Task material -

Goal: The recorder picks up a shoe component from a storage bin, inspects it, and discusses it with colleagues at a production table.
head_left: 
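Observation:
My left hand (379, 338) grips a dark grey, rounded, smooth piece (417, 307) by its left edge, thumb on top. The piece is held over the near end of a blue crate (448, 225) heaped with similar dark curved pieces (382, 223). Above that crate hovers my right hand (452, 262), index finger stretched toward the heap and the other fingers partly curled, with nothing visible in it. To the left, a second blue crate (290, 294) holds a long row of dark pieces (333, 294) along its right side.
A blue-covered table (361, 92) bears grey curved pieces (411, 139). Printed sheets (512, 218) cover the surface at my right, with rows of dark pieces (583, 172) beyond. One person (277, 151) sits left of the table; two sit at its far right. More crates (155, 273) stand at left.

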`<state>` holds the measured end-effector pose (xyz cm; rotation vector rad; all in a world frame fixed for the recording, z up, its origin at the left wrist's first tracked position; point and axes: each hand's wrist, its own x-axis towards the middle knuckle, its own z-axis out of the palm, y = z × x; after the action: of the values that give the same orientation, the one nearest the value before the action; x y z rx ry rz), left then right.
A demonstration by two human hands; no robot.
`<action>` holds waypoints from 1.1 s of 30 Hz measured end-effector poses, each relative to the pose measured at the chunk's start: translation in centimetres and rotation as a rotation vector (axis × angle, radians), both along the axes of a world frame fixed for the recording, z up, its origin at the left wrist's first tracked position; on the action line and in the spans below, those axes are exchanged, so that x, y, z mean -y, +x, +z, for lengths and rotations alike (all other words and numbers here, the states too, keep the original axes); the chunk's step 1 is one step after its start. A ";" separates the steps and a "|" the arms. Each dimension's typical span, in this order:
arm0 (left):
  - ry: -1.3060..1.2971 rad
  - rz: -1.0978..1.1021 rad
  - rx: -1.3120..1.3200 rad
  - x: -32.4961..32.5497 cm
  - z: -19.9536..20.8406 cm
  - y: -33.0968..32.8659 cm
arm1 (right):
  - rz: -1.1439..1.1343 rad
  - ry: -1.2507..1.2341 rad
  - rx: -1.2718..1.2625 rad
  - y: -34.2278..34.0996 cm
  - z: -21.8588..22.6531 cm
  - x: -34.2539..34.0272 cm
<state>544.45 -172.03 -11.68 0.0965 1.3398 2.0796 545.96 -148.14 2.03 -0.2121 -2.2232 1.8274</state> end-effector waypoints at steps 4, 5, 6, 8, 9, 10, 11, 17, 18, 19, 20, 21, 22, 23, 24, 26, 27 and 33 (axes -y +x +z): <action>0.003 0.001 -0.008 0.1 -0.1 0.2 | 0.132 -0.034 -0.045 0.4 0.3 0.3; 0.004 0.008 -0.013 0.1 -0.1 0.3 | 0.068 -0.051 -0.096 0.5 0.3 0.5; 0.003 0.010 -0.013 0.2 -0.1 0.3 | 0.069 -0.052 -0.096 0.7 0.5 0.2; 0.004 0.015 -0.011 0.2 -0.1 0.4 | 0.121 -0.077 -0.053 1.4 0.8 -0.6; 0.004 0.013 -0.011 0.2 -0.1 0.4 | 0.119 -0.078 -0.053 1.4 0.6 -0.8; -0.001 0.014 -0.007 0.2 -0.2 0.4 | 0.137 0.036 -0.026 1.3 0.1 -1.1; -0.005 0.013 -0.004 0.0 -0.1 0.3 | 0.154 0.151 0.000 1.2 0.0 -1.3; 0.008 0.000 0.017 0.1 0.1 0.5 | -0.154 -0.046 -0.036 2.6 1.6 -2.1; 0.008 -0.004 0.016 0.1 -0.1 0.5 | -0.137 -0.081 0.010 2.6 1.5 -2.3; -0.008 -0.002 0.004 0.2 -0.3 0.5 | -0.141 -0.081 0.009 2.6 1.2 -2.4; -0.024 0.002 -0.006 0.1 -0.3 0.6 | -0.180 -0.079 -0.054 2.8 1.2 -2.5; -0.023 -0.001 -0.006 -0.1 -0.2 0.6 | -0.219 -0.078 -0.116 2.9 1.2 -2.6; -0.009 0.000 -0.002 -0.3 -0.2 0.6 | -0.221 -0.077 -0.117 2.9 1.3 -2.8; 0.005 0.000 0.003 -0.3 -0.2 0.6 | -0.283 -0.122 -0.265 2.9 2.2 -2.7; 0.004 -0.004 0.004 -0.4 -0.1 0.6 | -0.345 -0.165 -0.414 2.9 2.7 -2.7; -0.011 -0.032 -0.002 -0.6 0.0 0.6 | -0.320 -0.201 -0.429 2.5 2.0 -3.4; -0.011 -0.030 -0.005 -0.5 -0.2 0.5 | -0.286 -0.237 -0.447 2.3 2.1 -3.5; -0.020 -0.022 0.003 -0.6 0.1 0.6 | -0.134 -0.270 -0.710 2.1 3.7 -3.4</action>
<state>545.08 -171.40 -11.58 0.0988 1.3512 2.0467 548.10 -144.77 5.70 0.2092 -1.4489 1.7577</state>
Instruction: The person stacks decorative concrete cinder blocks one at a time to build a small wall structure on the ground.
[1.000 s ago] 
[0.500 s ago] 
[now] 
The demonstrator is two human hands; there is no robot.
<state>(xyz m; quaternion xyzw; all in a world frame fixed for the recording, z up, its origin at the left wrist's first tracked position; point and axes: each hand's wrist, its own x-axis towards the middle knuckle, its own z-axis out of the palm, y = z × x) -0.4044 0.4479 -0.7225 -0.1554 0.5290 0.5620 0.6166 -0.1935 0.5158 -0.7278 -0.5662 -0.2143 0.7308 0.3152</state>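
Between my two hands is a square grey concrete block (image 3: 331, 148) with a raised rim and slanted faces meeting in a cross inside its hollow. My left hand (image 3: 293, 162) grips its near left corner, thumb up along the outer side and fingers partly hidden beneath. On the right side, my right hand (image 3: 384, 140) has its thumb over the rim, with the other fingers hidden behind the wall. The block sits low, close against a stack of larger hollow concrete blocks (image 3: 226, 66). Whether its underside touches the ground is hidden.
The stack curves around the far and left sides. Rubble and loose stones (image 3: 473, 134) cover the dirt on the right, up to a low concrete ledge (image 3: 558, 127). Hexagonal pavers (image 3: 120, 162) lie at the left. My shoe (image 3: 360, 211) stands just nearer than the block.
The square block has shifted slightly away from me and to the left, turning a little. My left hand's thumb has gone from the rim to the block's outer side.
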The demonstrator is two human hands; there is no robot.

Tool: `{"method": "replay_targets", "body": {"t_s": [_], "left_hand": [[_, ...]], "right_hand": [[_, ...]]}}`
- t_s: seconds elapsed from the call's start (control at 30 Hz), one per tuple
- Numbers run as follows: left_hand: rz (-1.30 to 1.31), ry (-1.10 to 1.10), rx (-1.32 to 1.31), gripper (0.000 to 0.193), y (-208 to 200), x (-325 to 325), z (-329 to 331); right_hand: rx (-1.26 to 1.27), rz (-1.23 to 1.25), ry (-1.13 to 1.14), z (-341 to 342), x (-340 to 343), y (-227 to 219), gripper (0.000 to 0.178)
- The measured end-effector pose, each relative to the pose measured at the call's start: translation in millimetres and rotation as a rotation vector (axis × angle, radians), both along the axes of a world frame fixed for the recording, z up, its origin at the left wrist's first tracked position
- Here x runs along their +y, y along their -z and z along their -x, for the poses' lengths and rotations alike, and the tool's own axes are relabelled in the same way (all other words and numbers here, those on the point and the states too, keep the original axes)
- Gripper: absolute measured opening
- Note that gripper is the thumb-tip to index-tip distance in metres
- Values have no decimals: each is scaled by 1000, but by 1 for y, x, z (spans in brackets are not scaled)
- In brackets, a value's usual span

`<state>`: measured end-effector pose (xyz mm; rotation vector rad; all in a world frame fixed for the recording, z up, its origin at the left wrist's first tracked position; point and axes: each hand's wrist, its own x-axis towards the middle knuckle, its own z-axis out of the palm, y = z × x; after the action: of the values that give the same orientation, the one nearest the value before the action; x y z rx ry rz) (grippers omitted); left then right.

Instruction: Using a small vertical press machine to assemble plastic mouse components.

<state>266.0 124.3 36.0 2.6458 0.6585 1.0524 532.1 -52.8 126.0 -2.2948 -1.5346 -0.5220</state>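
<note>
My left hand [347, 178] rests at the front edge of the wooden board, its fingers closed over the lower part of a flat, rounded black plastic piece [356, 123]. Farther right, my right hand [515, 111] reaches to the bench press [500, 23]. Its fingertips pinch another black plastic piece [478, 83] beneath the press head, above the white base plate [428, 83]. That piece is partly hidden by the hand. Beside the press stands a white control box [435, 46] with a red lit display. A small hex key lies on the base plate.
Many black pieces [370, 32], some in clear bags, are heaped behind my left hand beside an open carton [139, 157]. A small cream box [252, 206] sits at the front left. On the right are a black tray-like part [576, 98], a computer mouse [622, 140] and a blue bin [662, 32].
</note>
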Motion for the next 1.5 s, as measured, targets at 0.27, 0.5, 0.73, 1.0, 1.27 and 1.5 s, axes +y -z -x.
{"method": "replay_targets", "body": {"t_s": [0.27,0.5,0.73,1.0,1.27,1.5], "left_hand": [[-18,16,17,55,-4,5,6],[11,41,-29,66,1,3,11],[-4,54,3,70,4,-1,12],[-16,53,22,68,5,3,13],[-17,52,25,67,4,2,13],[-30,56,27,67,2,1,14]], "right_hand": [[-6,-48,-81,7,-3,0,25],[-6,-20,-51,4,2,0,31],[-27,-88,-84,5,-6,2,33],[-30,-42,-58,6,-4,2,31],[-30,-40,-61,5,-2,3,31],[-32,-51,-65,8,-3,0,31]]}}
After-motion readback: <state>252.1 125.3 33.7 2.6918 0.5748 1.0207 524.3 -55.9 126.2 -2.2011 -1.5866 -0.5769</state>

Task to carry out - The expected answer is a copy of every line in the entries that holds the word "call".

Written reply -
- t_s: seconds elapsed from the call's start (control at 30 Hz), one per tuple
- The measured end-effector pose, each relative to the pose measured at the call's start: translation in millimetres and rotation as a rotation vector (axis × angle, radians), both along the axes of a world frame fixed for the recording, z up, its origin at the left wrist's first tracked position

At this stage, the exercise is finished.